The Province of Alberta voted on its fifth provincial plebiscite. Voters were asked to endorse a proposal to adopt daylight saving time (summer time). The proposal was rejected by a very slim margin. The question was asked again in the next election, and passed at that time.

| Choice | Votes | % |
|---|---|---|
| Yes | 236,555 | 48.75% |
| No | 248,680 | 51.25% |
| Total votes | 485,235 | 100.00% |

=== Background ===
In 1948, the Government of Alberta formally set the province's time zone with the passage of The Daylight Saving Time Act, which mandated the entire province observe Mountain Standard Time, and prevented any municipality from observing daylight saving time or any other time zone. The bill came after Calgary (1946 and 1947), and Edmonton (1946) held municipal plebiscites which approved the move to daylight saving time. Edmonton under Mayor Harry Ainlay actually began to use DLT, which was forbidden under the new law.

Alberta's urban municipalities were in favour of daylight saving time and pressured the provincial government to hold a plebiscite or provide the authority for municipalities to locally observe daylight saving time. A joint motion of Calgary City Council and Edmonton City Council for a plebiscite was put to the Legislature in July 1963, with the support of Social Credit Minister and Edmonton Alderman Ethel Sylvia Wilson, without success.

A further effort in March 1964 by Liberal MLA and Calgary Alderman Bill Dickie to allow the matter to be settled by a municipal plebiscite also failed in the Legislature. In the debate, Social Credit MLA William Patterson described Daylight Saving Time as "that fandangled thing", and Minister Allen Russell Patrick stated municipal Daylight Savings Time would be difficult for tourists to understand.

A motion introduced by Bill Dickie was approved by the Legislature in February 1966 to hold a plebiscite on Daylight Saving Time. And on March 29, 1966, Minister Alfred Hooke introduced An Act to amend The Daylight Saving Time Act (Bill 75), to permit the government to hold a plebiscite on the issue.

On April 17, 1967, the Government of Alberta approved Order-in-Council 607/67 which provided the instructions for the plebiscite on Daylight Saving Time.

The prescribed question was "Do you favour Province-wide Daylight Saving Time?" with the two available responses as "Yes" and "No".

Across Canada, by 1967, each province besides Alberta and Saskatchewan had adopted Daylight Saving Time. Many Alberta businesses provided for modified summer hours, including the Alberta Stock Exchange which started at 7 a.m. to align with exchanges in Toronto and Montreal. Air Canada released a statement expressing the difficulty of distributing flight schedules with flights in Alberta.
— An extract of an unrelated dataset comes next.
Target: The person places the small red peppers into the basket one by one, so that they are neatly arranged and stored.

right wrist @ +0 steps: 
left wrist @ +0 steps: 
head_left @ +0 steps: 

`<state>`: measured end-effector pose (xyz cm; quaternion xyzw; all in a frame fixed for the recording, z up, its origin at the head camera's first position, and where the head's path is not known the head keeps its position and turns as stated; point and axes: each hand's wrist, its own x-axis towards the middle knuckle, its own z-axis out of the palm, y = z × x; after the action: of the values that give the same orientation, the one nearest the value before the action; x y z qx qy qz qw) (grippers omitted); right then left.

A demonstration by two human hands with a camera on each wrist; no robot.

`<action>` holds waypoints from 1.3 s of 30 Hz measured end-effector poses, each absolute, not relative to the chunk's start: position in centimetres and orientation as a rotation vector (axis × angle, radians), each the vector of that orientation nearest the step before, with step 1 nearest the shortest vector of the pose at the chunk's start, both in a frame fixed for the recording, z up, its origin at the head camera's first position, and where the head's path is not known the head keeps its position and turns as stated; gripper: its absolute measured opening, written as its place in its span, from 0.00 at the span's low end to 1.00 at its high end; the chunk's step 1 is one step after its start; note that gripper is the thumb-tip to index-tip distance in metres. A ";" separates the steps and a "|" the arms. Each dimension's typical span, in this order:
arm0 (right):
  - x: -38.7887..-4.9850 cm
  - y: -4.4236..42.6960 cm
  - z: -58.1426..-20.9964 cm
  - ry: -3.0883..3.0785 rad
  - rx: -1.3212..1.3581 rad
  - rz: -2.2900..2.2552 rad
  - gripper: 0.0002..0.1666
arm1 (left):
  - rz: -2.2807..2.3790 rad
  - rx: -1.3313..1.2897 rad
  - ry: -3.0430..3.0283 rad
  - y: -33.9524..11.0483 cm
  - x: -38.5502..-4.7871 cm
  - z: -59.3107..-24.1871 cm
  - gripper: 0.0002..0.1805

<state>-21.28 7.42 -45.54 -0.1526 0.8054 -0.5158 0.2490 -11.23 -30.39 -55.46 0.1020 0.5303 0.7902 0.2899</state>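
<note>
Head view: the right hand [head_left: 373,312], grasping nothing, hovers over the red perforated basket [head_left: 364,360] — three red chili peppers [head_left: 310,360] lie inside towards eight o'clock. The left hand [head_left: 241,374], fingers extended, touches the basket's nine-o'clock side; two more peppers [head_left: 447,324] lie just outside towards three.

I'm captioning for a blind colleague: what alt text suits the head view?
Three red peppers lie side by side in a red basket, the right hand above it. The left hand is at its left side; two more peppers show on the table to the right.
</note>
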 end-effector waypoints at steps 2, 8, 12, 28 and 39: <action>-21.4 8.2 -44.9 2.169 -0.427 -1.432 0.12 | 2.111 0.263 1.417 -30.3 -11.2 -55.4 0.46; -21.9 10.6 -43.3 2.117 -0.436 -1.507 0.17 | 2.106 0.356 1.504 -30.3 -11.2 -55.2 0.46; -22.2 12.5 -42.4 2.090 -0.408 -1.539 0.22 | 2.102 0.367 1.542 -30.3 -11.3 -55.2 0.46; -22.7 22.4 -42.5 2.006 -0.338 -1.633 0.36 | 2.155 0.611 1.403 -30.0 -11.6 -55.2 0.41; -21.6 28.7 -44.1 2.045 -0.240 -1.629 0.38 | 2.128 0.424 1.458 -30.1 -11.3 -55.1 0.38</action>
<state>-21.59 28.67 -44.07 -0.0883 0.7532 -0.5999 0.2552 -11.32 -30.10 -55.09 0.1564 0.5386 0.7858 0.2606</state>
=== Arguments for and against ===

Arguments for daylight saving time were put forward by the construction industry including the Alberta Construction Association and Edmonton Home Builders Association. The Calgary Herald editorial board published a number of editorials in advance of the plebiscite advocating for the province to observe daylight saving time, and further advocated for all of Canada to move to daylight saving time. Calgary residents and businessmen Bill Creighton and David Matthews led a campaign for daylight saving times, arguing the benefits of an additional hour of late sunlight for sports. Creighton was able to garner endorsements from the Alberta Amateur Athletics Union and other local golf, baseball, football and tennis associations. The Calgary Tourist and Convention Association endorsed daylight saving, noting that tourists perceived the province as "backwards" for not adopting the time shift. Liberal leader Michael Maccagno personally supported observing daylight saving time.

Arguments against daylight saving time were made by the group Alberta Council for Standard Time founded by Calgary lawyer and drive-in movie operator R.H. Barron. The Council ran a number of advertisements in local papers advocating for standard time, those arguments included the danger for children walking to school in the dark or twilight, and possible reductions to academic performance.

=== Aftermath ===
The plebiscite resulted in a narrow victory for retaining Mountain Standard Time, with 51.25 per cent of the population voting against daylight saving time. Alberta's large urban communities of Calgary, Edmonton, Lethbridge and Medicine Hat voted in favour, while the rural parts of the province voted against the proposal.

The new Progressive Conservative caucus continued to pressure the Social Credit government to provide individual municipalities the power to institute Daylight Saving Time. A February 1968 motion by Edmonton MLA Don Getty and Bill Dickie for municipal authority to institute daylight saving time was rejected by the Legislature.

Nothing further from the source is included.